Narcotrafic : 14 M€ et 74 agents pour le plan Antilles-Guyane à Fort-de-France
Les ministres Naïma Moutchou et Jean-Didier Berger ont détaillé ce 4 juillet les cinq axes du plan Antilles-Guyane lors d'une visite à l'aéroport Aimé Césaire.
Ce 4 juillet, la ministre des Outre-mer Naïma Moutchou et le ministre délégué à l'Intérieur Jean-Didier Berger ont présenté le plan Antilles-Guyane contre le narcotrafic à l'aéroport Aimé Césaire de Fort-de-France. Doté de 14 millions d'euros et de 74 agents supplémentaires, il s'articule autour de cinq axes coopération régionale, sécurisation des ports et aéroports, vidéoprotection, renforcement de l'OFAST et prévention de la corruption.
L’essentiel
- 14 millions d’euros alloués et 74 agents supplémentaires déployés dans le cadre du plan Antilles-Guyane.

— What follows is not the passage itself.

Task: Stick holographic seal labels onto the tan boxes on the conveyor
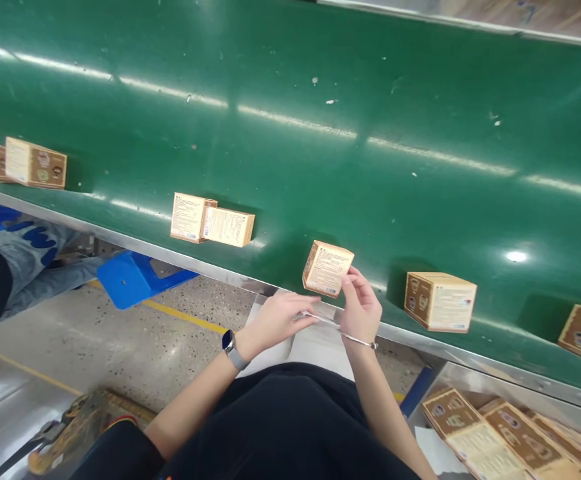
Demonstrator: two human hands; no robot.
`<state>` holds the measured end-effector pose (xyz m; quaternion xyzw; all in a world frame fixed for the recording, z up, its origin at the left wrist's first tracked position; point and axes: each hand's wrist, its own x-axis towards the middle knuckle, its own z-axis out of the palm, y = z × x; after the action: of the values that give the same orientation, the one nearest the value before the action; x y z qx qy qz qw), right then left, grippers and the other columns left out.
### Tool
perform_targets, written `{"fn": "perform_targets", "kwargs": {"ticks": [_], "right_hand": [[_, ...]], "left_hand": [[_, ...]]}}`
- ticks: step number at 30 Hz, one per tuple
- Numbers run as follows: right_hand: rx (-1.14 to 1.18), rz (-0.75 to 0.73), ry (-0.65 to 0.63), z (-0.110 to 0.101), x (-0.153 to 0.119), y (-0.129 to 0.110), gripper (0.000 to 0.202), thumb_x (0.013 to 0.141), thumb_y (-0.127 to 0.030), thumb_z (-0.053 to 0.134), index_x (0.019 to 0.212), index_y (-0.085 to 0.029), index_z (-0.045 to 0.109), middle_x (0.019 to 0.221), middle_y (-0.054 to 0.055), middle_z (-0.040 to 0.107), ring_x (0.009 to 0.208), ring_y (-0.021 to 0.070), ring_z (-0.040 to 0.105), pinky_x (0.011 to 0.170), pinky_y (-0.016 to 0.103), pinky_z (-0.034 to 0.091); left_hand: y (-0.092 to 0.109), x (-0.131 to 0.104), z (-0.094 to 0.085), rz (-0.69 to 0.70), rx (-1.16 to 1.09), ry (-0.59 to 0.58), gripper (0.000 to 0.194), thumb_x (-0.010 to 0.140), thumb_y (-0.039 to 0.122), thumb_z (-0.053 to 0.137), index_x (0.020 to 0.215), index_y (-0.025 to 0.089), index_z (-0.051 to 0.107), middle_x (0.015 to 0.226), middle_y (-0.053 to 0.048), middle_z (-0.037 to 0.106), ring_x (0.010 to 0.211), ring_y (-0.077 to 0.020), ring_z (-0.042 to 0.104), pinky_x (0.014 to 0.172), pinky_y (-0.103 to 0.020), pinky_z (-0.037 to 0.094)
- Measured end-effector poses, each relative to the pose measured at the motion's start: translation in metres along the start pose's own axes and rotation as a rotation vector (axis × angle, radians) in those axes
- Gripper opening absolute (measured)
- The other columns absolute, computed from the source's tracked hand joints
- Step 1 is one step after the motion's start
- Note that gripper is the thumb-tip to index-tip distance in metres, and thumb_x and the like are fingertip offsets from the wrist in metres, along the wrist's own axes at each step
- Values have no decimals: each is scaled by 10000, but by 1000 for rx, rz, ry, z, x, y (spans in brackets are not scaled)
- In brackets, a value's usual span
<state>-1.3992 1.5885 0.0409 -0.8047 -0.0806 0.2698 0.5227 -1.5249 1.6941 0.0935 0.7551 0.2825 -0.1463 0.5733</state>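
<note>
A small brown and cream carton point(326, 269) stands near the belt's front edge, a printed cream face toward me. My right hand point(361, 307) grips its right side between thumb and fingers. Just left of the carton, my left hand point(286, 317) is closed with thumb and fingers around a thin white strip point(323, 319), seen nearly edge-on. The strip runs across to my right palm; whether the right hand also holds it I cannot tell.
Other cartons stand on the green belt point(290, 167): a touching pair point(187, 217) to the left, one carton point(440, 301) to the right, others at both ends. Flattened cartons point(507, 433) lie below at lower right. A blue stool point(135, 277) and a seated person's leg point(45, 267) are left.
</note>
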Motion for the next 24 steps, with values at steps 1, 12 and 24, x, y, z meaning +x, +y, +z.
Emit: {"fn": "perform_targets", "kwargs": {"ticks": [1,12,24], "right_hand": [[-63,-76,-15,-6,-2,-7,202,876,-392,627,866,-191,648,1146,134,669,1127,267,621,964,477,492],[-540,-771,-546,-40,-13,-53,169,951,-152,545,1080,-219,631,934,82,705,863,214,670,759,365,564],[-161,-352,-212,-22,-30,-38,42,866,-213,671,830,-224,689,978,64,725,941,220,670,838,396,537]], "left_hand": [[1,1,-1,-61,-60,1,121,905,278,632,861,207,720,1039,-29,757,886,-183,666,841,-286,484],[11,2,-25,-194,-466,9,191,880,304,589,839,162,710,850,-20,735,794,-160,646,718,-239,466],[3,1,-23,-153,-228,70,169,901,257,589,805,173,699,816,-6,744,746,-148,644,665,-227,442]]}}
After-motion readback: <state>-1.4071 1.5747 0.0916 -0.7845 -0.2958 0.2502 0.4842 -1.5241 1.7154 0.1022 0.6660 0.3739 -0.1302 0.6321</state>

- Cinq axes stratégiques : coopération régionale, sécurisation des points d’entrée, vidéoprotection, lutte contre les réseaux et prévention de la corruption.
- L’Appel de la Martinique adopté par 21 délégations internationales pour renforcer la coopération contre les trafics.

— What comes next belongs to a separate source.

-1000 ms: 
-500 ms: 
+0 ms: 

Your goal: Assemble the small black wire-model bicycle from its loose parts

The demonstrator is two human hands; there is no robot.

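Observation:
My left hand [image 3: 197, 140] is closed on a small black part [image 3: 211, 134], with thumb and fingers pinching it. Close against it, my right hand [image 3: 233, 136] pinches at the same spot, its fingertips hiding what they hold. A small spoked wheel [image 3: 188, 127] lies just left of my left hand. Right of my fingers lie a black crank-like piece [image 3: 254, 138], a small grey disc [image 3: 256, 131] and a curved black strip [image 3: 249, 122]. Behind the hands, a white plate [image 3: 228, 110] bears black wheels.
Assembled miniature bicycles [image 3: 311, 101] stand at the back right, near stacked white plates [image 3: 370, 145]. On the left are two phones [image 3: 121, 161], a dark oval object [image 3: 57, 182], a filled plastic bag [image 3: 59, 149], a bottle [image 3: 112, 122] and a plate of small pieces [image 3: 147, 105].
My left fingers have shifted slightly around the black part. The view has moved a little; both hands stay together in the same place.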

- 1,5 million d’euros dédié à la vidéoprotection aux Antilles en 2026.
Ce 4 juillet, la ministre des Outre-mer Naïma Moutchou et le ministre délégué à l’Intérieur Jean-Didier Berger ont présenté le plan Antilles-Guyane contre le narcotrafic à l’aéroport Aimé Césaire de Fort-de-France. Doté de 14 millions d’euros et de 74 effectifs supplémentaires, ce plan vise à « changer d’échelle » dans la lutte contre le narcotrafic, comme l’a déclaré le ministre Berger sur X.
Les cinq axes du plan
Le plan s’articule autour de cinq axes complémentaires. Le premier axe intensifie la coopération internationale avec les États partenaires de la zone Caraïbes et d’Amérique latine. Le deuxième axe consacre 4 millions d’euros à la sécurisation des points d’entrée, avec le déploiement de scanners millimétriques et la création de brigades nautiques à Saint-Pierre (Martinique), Gourbeyre (Guadeloupe) et Pointe-à-Pitre (Guadeloupe).

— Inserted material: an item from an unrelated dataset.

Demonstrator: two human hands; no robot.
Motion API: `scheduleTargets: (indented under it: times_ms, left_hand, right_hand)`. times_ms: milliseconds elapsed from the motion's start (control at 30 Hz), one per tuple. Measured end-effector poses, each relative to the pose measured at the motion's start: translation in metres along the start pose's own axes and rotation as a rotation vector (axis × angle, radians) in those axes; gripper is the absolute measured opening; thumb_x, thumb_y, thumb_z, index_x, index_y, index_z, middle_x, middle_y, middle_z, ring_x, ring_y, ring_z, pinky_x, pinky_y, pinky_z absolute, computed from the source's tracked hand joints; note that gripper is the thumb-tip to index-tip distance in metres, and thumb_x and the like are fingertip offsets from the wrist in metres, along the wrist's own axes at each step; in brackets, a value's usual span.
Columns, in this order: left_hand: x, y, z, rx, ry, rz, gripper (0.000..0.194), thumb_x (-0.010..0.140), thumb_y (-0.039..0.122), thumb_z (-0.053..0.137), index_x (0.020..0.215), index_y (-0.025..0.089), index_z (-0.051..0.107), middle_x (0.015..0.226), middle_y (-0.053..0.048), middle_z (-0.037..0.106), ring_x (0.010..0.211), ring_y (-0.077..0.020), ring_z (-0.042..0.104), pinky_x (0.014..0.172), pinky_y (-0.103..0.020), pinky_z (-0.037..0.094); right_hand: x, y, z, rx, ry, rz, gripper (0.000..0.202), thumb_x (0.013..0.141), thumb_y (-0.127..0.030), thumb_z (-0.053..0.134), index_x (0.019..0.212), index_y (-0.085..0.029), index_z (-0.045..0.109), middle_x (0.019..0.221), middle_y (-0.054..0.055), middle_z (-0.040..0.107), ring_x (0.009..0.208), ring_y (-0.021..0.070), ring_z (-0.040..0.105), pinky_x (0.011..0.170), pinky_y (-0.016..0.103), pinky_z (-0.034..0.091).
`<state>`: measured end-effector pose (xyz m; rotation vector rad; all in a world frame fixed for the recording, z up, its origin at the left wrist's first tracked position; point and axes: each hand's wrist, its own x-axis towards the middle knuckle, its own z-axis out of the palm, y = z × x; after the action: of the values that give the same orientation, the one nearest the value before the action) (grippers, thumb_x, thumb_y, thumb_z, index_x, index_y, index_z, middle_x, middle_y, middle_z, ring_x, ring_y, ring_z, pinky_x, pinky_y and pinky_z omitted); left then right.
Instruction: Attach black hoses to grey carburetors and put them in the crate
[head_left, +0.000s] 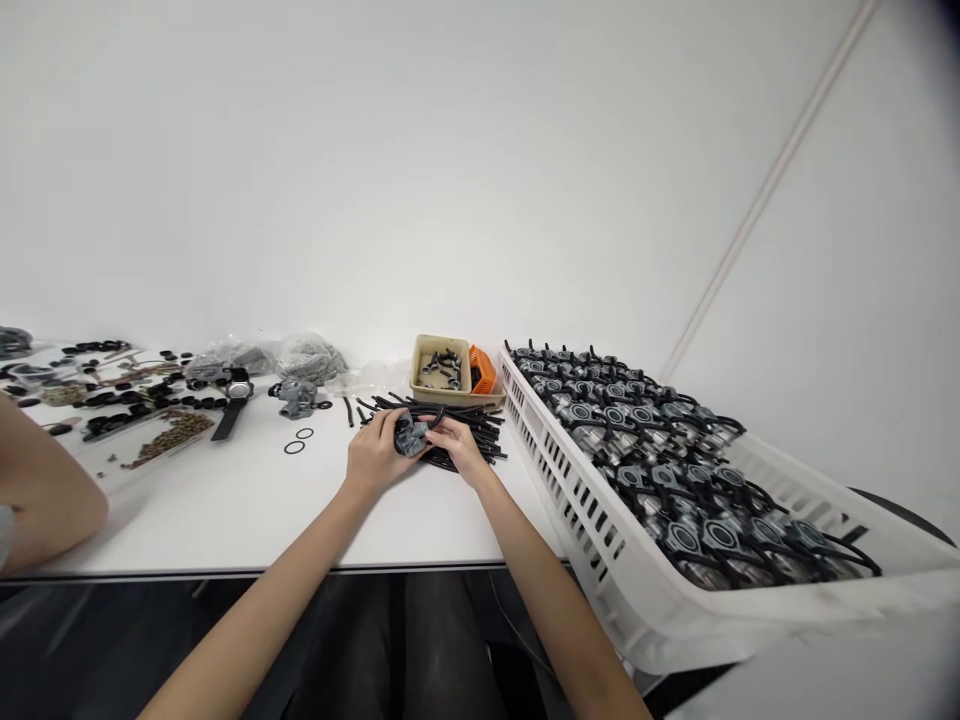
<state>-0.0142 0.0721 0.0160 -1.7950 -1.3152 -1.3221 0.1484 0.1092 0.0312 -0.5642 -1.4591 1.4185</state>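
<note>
A grey metal carburetor (412,437) is held up just above the table in front of me. My left hand (375,452) wraps round its left side, fingers closed on it. My right hand (456,446) pinches at the carburetor's right side, where a short black hose (436,418) sticks up; the fingertips partly hide the contact. Beneath and behind both hands lies a spread pile of black rubber hoses (486,432). Another carburetor (298,398) rests on the table to the left, near two black O-rings (295,447).
A white crate (559,470) of several carburetors with hoses stands at the right. Behind the hoses sit a beige bin (415,372) and an orange basket (484,370). A wristwatch (238,392), brass parts (171,436) and a person's arm (45,480) are to the left.
</note>
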Motion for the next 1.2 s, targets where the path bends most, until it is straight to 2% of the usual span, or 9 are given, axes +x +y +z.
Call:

Le troisième axe injecte une dotation exceptionnelle de 1,5 million d’euros en 2026 pour la vidéoprotection aux Antilles, afin de renforcer la cohésion sociale. Le quatrième axe cible les réseaux criminels en renforçant l’OFAST - l’Office antistupéfiants - aux Antilles et en créant des groupes d’enquête dédiés aux armes à feu. Ce renfort s’ajoute à des opérations récentes, comme la saisie de 18 kg de drogue et 323 000 euros d’avoirs criminels près de Vence.
Le cinquième axe introduit un programme de prévention contre les risques corruptifs destiné à protéger les agents de première ligne exposés aux trafiquants. Il est appuyé par un projet de loi élargissant les prérogatives judiciaires des polices municipales, avec la possibilité d’infliger des amendes forfaitaires délictuelles directes aux consommateurs.
Coopération régionale renforcée
En marge de cette présentation, 21 délégations internationales ont adopté l’« Appel de la Martinique », un texte visant à renforcer la coopération régionale contre les trafics de stupéfiants et d’armes. L’initiative, saluée par les ministres, ouvre la voie à des échanges d’informations et des opérations conjointes avec les pays de la Caraïbe et d’Amérique latine.
Contexte en Martinique
La Martinique est particulièrement exposée au narcotrafic, en raison de sa position géographique entre l’Amérique du Sud et l’Europe. Les homicides liés aux règlements de comptes entre trafiquants y sont récurrents. Le plan ANTI vise à renforcer les moyens des forces de l’ordre sur l’île, où les effectifs de police et de gendarmerie sont souvent sous pression. « Nous voulons changer d’échelle », a insisté Jean-Didier Berger, évoquant une réponse structurelle et non plus seulement réactive.
Parallèlement, des campagnes de prévention sont menées sur le territoire national, comme l’affichage dans les bus de Charleville-Mézières et Sedan, pour sensibiliser le grand public aux conséquences du trafic.
Prochaine étape : le déploiement opérationnel des 74 agents et des équipements dans les prochains mois. Le projet de loi sur les polices municipales devrait être examiné au Parlement à l’automne.